The OSH contains two types of layers: the object layers and the model layers. The object layers describe how the static background and each foreground object are individuated, and the model layers describe how the model for the static background or each foreground object evolves from less structured to more structured representations. Each object or background model contains the following layers: (1) 2D object in 2D space (2D2D): a sparse set of constant 2D object views, and the time-variant 2D object poses, (2) 2D object in 3D space (2D3D): a small collection of constant 2D components, with their individual time-variant 3D poses, and (3) 3D object in 3D space (3D3D): the same collection of constant 2D components but with invariant relations among their 3D poses, and the time-variant 3D pose of the object as a whole.

In building 2D2D object models, a fundamental problem is to segment out foreground objects in the pixel-level sensory input from the background environment, where motion information is an important cue to perform the segmentation.
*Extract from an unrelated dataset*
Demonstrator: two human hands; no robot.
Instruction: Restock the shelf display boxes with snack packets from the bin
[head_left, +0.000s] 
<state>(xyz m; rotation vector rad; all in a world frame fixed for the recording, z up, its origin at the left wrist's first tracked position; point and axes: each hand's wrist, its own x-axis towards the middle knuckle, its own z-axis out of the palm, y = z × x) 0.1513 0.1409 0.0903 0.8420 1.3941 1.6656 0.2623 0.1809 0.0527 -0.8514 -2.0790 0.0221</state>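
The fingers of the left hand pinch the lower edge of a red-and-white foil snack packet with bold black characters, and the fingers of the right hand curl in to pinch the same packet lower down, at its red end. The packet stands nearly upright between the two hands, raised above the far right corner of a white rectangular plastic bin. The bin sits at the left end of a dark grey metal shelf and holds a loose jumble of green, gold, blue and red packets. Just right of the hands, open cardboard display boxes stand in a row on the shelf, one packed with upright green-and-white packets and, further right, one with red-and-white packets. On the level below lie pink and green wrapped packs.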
Traditional approaches for moving object segmentation usually appeal to motion analysis on pure image information without exploiting the robot's motor signals. We observe, however, that the background motion (from the robot's egocentric view) has stronger correlation to the robot's motor signals than the motion of foreground objects. Based on this observation, we propose a novel approach to segmenting moving objects by learning homography and fundamental matrices from motor signals.

In building 2D3D and 3D3D object models, estimating camera motion parameters plays a key role. We propose a novel method for camera motion estimation that takes advantage of both planar features and point features and fuses constraints from both homography and essential matrices in a single probabilistic framework. Using planar features greatly improves estimation accuracy over using point features only, and with the help of point features, the solution ambiguity from a planar feature is resolved. Compared to the two classic approaches that apply the constraint of either homography or essential matrix, the proposed method gives more accurate estimation results and avoids the drawbacks of the two approaches.